Hi, I'm awaiting an Ablation. I'm told it's a 50/50 success rate & if so, maybe only last for 1 to 2 years before a 2nd Ablation. Any experiences please, I'm trying to decide if it's worth all the trouble.
Hi, I'm awaiting an Ablation.: Hi, I'm... - AF Association
I think it depends where you are and who is doing your ablation. I had three before my AF was terminated in 2008 but well worth the effort. That said, any and all treatment for AF is only ever about improving qualiity of life(QOL) by symptom control so it really depends on how symptomatic and troublesome is your AF.
I would put the success rates much higher than you have been told by the way.
Hi BobD, I'm in Hampshire & my main concern is even when successful the 1 to 2 years
seems to me to be hardly worth the 3.5 hour procedure....?
BobD, after the 4th, were you completely sorted....?
I would say I'm very active & this has knocked me for six & some.
I don't sleep like I did, maybe 4 or 5 hours at most & tired all the time.
Dizzy a lot of the time. Sometimes I won't drive.
Try to walk every day, even when I do I feel nausea coming on but some days just not possible.!
Up until last summer I could work a 11 or 12 hour day, on my feet all day (Non stop )
Now doing the garden for 2 hours requires at least 2 X 15 min breaks.
Not particularly over weight, don't drink, never smoked, no nothing, just unlucky so my
Cardio Consultant tells me
Your QOL doesn’t sound great to me 😕 First thing to say is that predicted success of ablation depends on various factors which your EP must be aware of so general stats mean nothing really. I had one ablation, not advised to have another but it lasted 2 years, I’m on the lowest dose of a calcium channel blocker and take an anticoagulant. Even though I have quite long episodes about once a month they are mostly quite tolerable and I don’t have the horrible symptoms you describe. As you say, it is expectations that count, I was never very fit and energetic so no change there! 💜
I believe that success rate in the UK is around 90%, I had an enlarged left ventricle so was told success for me would probably be c80%.
3.5 years later I am still in NSR, so for me I would say it was worth it, and I would do it again if I had to.
Being back in NSR has transformed my life, I was crippled whenI was in fast AF and all the drugs I was having to take too away any Quality Of Life I had pre ablation
It wasn't how I expected my retirement to be either. I imagined myself doing long rambles with various walking clubs.
I had my first ablation before I retired and if anything that made my PAF more frequent, a second one followed a couple of years later and I felt dreadful for months afterwards, with no improvement. After my third I immediately felt better and although I still have AF (constantly now) it no longer exhausts me. I get good days and bad days.

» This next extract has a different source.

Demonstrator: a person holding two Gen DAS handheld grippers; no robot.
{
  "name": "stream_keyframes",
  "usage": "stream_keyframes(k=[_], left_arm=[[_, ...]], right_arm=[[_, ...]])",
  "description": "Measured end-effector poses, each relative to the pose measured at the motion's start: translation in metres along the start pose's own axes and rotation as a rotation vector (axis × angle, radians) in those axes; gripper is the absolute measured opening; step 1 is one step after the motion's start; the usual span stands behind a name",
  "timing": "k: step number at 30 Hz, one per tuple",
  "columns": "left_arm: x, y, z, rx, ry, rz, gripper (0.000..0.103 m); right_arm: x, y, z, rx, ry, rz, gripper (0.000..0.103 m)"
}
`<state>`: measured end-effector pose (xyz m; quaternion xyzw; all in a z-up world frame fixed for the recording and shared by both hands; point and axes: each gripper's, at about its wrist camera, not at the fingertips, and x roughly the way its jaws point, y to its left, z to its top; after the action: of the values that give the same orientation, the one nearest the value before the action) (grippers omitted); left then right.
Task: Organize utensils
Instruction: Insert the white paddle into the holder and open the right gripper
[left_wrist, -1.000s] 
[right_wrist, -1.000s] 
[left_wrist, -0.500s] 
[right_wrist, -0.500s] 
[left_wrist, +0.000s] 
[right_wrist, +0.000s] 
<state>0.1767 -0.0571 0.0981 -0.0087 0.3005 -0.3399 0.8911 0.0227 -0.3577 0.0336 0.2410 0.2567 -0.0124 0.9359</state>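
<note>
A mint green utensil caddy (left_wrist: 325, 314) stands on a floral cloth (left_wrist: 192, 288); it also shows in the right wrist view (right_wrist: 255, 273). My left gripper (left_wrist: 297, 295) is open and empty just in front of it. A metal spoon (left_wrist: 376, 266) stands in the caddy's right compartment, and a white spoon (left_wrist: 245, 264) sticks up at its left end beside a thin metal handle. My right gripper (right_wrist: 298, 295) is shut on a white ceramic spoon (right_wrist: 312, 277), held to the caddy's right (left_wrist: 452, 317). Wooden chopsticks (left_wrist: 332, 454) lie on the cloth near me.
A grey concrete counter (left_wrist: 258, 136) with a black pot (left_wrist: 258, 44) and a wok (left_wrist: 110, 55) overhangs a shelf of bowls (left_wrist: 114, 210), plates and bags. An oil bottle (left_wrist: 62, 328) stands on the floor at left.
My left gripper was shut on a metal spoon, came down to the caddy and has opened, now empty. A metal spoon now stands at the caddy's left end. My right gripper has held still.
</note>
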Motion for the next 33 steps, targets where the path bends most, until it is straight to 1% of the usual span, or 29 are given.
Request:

What I wish was, that before I'd any ablations, someone had explained to me the value of eating natural additive free foods. Artificial additives were a sure trigger, especially sweeteners. Cutting them out could well be why l feel so much better now.
It is very much an individual choice but, regular contributors Bob & Jeannie & many others have shared their experiences of ablation many times & also given great advice. It is such an individual decision but for me having felt really poorly while in af & for days after it was a decision I made thinking nothing could be worse than living with the uncertainty of when af would happen. Part of my reason for going ahead with a 2nd ablation within 4months & just before lockdown was reading through the success stories on here & also - realising recovery is different for everyone. I think someone posted that they actually went home same day on train. Well, there is no way that could happen to me as I was quite ill after 1st ablation & spent 3 nights in hospital. I didn't hesitate to have 2nd ablation & although not af free it is nowhere as bad as before. Tweaks to the medication & great cardio nurse helped me loads. I checked patient reviews before selecting my cardiologist & had in- depth discussion as well as asking lot of questions before going ahead. (Do let us know how you get on.)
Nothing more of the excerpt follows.